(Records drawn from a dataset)
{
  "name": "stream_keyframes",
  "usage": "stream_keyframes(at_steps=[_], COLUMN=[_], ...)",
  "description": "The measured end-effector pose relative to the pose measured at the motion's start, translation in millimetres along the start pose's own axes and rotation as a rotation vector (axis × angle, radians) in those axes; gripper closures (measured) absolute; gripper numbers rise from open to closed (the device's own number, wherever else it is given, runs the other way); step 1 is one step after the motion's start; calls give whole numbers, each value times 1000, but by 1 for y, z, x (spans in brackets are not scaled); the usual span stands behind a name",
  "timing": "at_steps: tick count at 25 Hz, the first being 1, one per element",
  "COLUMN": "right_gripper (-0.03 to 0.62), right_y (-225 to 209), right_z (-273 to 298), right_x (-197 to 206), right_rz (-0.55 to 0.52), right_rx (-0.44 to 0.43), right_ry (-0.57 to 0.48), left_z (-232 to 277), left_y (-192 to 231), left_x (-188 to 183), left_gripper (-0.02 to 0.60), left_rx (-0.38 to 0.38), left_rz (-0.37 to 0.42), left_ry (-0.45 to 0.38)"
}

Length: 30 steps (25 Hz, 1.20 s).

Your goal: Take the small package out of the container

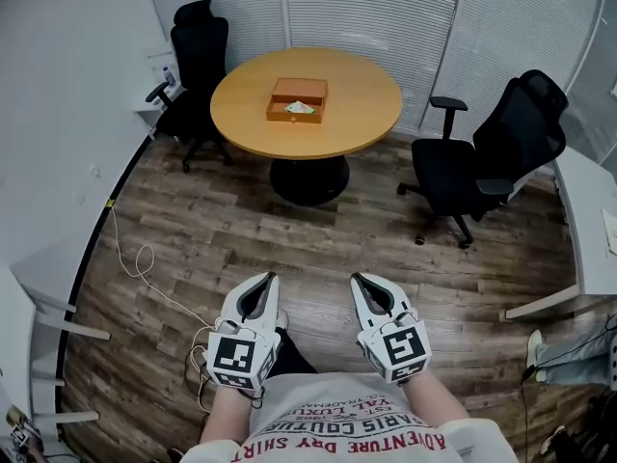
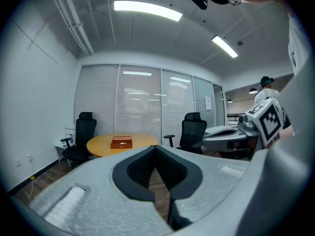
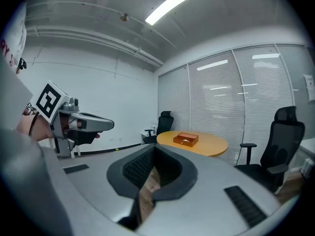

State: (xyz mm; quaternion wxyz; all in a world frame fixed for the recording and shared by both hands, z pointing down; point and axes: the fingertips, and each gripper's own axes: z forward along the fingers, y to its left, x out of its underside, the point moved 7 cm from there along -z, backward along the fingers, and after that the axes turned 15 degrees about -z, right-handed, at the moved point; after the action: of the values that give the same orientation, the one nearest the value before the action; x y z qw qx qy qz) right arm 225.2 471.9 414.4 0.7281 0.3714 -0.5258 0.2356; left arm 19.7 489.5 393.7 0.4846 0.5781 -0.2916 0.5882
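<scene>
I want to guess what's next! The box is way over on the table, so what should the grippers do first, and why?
Probably move closer to the table first. The box holding the small package sits far ahead, while the left gripper and right gripper are shut and empty near the person.

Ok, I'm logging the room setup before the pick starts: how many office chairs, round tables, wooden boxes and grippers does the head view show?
office chairs: 2
round table: 1
wooden box: 1
grippers, left gripper and right gripper: 2
Total: 6
</scene>
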Motion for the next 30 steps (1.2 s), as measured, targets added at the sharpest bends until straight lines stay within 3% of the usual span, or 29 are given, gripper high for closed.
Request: stream_keyframes(at_steps=[10, 17, 21, 30], right_gripper=[586, 586, 586, 586], right_y=[-23, -31, -32, -44], right_z=[150, 266, 319, 400], right_x=[-26, -56, -64, -64], right_rz=[-8, 4, 3, 0], right_rx=[46, 105, 121, 76], right_ry=[102, 119, 136, 179], left_z=[91, 153, 181, 223], left_y=[134, 246, 284, 344], left_x=[-48, -105, -129, -142], left_gripper=[575, 575, 575, 575], left_rx=[32, 72, 129, 91], left_rz=[-75, -53, 0, -29], left_ry=[18, 4, 19, 19])
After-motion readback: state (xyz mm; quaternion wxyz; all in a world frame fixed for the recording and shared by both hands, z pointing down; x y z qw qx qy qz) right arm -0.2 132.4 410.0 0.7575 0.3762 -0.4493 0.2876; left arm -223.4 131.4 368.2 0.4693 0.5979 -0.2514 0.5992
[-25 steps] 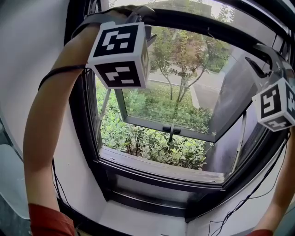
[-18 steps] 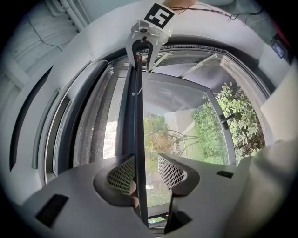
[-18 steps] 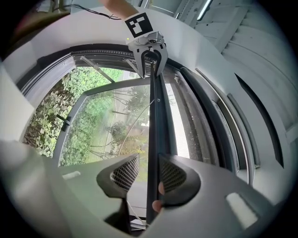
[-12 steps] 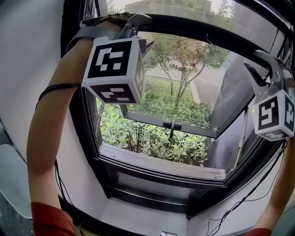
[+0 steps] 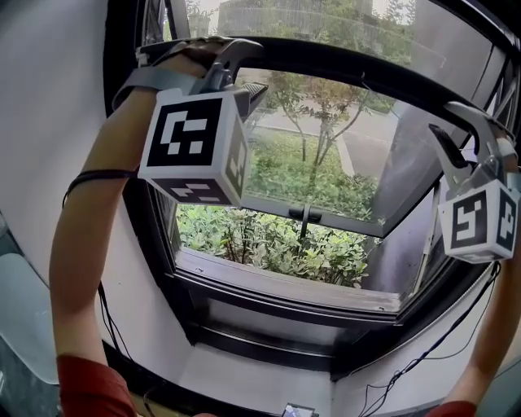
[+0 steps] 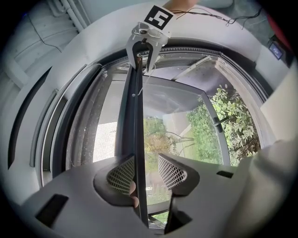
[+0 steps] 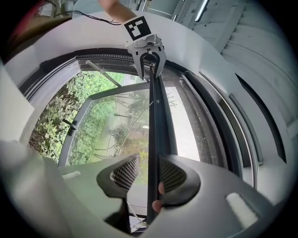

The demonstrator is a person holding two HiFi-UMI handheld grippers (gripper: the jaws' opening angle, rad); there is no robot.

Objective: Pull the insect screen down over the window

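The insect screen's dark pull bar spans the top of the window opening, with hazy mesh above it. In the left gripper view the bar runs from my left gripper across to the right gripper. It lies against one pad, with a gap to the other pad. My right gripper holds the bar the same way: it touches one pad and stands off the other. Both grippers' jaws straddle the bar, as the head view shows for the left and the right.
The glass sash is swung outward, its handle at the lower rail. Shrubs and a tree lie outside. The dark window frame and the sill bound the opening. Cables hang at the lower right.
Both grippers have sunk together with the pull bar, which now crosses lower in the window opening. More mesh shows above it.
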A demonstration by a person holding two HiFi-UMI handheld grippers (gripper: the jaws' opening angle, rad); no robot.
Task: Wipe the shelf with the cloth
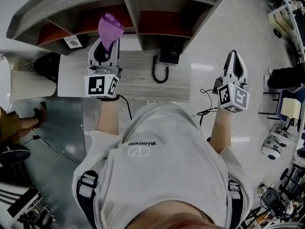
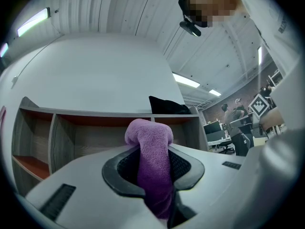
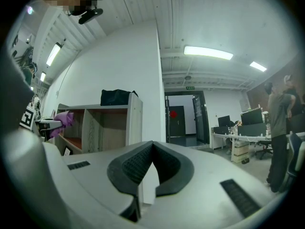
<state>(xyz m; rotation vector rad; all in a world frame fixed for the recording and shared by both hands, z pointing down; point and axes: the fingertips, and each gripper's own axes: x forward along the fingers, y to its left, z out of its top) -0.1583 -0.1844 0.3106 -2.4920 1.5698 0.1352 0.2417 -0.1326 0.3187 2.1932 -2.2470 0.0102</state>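
Left tongs [image 1: 107, 50] clamped on the purple cloth [image 1: 110, 26], raised at the shelf [image 1: 135, 6] front; contact unclear. Cloth judged soft, light, floppy; a bunched grip with free end forward suits wiping. Right tongs [image 1: 234, 60] together, empty.

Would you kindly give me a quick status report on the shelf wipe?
Left gripper shut on purple cloth, facing shelf. Right gripper shut, empty. Path looks clear.
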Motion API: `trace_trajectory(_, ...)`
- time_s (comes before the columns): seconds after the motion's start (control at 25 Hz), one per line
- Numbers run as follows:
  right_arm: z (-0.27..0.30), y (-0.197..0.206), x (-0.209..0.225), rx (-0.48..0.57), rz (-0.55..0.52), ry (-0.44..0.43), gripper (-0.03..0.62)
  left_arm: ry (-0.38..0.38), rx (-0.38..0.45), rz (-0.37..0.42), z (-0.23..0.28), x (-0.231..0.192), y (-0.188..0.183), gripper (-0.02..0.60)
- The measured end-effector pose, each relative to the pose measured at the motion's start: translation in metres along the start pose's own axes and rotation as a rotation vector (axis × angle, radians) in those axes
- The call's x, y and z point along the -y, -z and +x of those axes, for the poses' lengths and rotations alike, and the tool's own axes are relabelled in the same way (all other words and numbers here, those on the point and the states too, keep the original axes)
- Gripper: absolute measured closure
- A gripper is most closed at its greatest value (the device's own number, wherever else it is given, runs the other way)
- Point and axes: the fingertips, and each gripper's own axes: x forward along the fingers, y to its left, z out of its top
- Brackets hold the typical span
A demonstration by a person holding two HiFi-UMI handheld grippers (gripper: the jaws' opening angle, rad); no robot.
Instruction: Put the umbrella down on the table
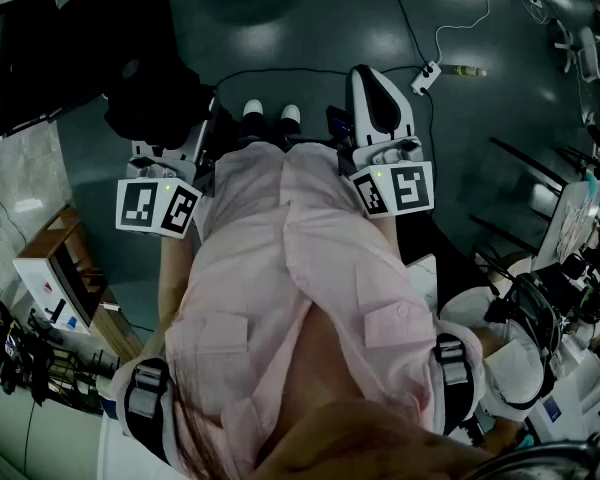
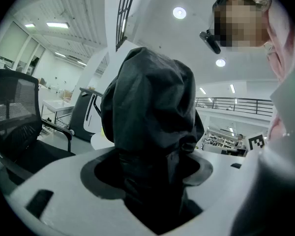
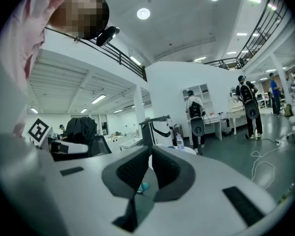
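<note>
Our left tongs [image 2: 152, 159] are clamped wide on the black folded umbrella [image 2: 150, 102], its length running forward out of the jaws, over the floor [image 1: 310, 28]. Right tongs [image 3: 150, 154] closed, empty, alongside. No surface beneath it yet; we reckon the left alone sets it down.

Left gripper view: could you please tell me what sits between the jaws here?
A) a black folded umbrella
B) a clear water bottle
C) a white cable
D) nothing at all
A: the umbrella, a bundle of black fabric, fills the gap between the jaws of the left gripper, and both jaws close against its sides.
</note>
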Motion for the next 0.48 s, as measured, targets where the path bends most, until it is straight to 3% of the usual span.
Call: trace_trajectory(0.48,0.011,-0.006,-0.003,0.028,0.029,-0.012,0.554,0.002,-0.004,-0.013,0.007,-0.012,-0.004,0.268)
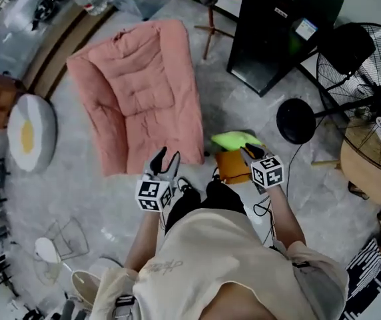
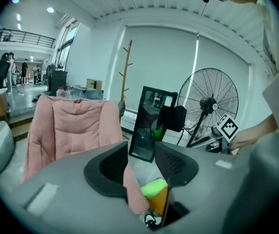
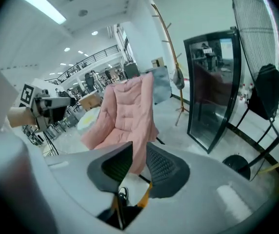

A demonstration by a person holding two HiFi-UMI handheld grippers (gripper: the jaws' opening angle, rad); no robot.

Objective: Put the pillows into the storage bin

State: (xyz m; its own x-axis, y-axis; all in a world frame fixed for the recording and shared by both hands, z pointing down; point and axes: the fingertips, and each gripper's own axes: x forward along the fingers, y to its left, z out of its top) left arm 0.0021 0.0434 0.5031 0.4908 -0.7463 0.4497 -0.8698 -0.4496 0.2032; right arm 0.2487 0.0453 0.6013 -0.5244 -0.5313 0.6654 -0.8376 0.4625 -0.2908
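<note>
Left gripper (image 2: pixel 142 160): claw spread, with nothing between its dark ribbed pads; floor and the pink cushion's edge show through the gap.
Right gripper (image 3: pixel 139 162): claw spread only narrowly; the pads stand close but apart, and nothing is pinched between them.
Gripper positions: both are held up in front of the person's body, the left one over the near edge of the pink cushion, the right one just near of the bin.
Storage bin (image 1: pixel 234 167): small and orange, on the grey floor by the person's feet, just right of the pink cushion's near corner.
Green pillow (image 1: pixel 236 140): bright lime, resting on top of the storage bin, at its far side.
Fried-egg pillow (image 1: pixel 30 133): round, white with a yellow centre, on the floor at the far left, well apart from the bin and from both grippers.
Pink lounge cushion (image 1: pixel 140 92): quilted and folded, its back propped up, between the fried-egg pillow and the bin.
Black cabinet (image 1: pixel 280 29): tall, standing at the far right.
Floor fan (image 1: pixel 360 79): large, with a wire cage and a round black base, right of the cabinet.
Coat stand (image 1: pixel 209 19): wooden, at the far side, just left of the cabinet.
</note>
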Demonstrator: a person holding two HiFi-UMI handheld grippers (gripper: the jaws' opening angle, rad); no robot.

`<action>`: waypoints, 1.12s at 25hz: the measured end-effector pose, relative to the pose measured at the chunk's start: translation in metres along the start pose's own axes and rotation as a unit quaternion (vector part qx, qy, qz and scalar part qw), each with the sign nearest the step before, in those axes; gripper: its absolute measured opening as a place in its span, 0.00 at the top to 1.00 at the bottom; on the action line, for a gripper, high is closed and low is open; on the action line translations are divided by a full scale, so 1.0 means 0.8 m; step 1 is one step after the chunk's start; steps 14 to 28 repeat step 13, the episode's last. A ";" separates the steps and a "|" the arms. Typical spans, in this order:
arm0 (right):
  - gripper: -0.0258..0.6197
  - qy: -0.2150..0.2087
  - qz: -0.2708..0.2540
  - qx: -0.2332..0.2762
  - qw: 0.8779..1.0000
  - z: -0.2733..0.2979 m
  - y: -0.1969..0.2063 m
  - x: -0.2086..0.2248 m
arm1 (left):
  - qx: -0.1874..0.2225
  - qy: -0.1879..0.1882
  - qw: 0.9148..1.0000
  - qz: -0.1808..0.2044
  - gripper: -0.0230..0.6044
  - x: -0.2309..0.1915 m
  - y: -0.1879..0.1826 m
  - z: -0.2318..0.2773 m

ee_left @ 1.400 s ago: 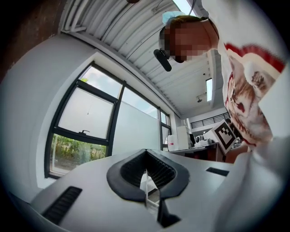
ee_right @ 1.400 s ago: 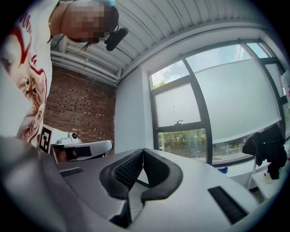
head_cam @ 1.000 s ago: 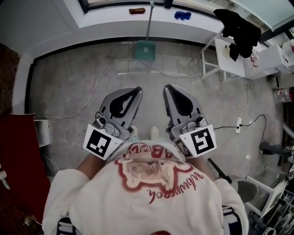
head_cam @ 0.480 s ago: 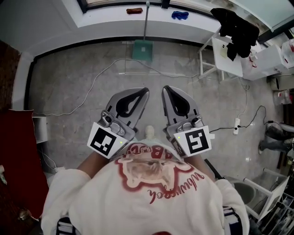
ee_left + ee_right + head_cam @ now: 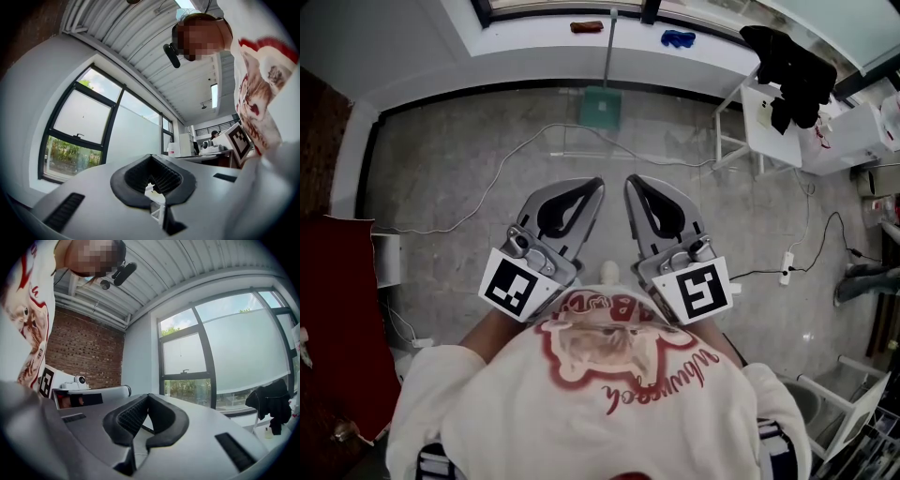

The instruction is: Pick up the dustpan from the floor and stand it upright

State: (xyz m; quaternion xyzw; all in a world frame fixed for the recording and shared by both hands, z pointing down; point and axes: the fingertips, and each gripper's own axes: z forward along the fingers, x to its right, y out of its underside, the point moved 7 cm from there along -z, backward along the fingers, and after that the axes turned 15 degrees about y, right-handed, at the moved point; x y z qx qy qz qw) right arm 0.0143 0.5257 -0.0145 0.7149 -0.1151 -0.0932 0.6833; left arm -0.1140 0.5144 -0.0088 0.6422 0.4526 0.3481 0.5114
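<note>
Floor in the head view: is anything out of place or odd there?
A loose white cable snakes across the floor in front of the green dustpan. It looks untidy and could catch a foot. Nothing looks spilled or broken.

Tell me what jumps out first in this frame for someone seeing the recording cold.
The two grey tongs fill the centre of the head view. The left tongs and right tongs are both closed and empty, held side by side in front of the person's white sweatshirt. Beyond them, a green dustpan with a long handle sits at the far edge of the grey floor, and a white cable trails across in between.
</note>
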 end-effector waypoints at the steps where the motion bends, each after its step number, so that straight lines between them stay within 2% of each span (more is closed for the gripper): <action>1: 0.92 -0.002 0.000 0.000 1.000 0.000 0.001 0.000 | 0.000 -0.002 1.000 0.000 0.93 0.000 0.000 0.000; 28: 0.92 -0.001 0.011 -0.011 1.000 0.000 0.010 -0.002 | -0.003 -0.002 1.000 -0.001 0.93 0.000 0.005 -0.001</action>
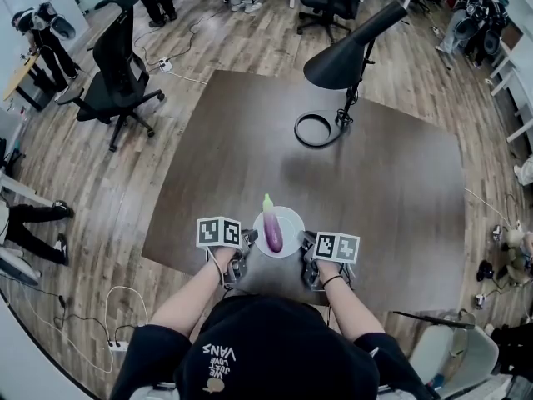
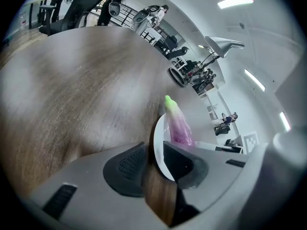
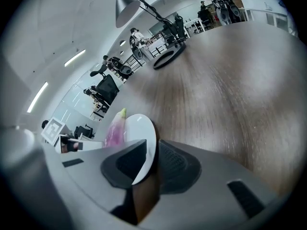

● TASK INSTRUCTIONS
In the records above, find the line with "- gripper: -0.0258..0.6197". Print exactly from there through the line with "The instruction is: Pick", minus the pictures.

● OUTPUT OF THE TASK
  - gripper: -0.0258..0.6197
  - qy: -0.2150..0.2087
  - qz: -0.2708..0.2540
  - qx: -0.2332..0.2762
  - qw: 0.8779..1.0000
  - z: -0.2733..0.2979 m
  - y: -0.1969..0.2063 m
  - x: -0.2086..0.2248 m
arm1 (left):
  - qx: -0.1874..0.2225
  - qy: -0.1879..0.1882
  - qw: 0.9148..1.0000
  - qz: -0.1808..0.2044
  - gripper: -0.0230..0.6044
  - x: -0.2309..0.1915 m
  - y: -0.1879..0.1826 m
  - z: -0.2318..0.2773 m

ee_left @ 1.400 s ago: 
ee_right @ 1.400 s ago: 
head_cam @ 1.000 s ago: 
head_cam @ 0.480 s ago: 
ee_left + ee_right + head_cam @ now: 

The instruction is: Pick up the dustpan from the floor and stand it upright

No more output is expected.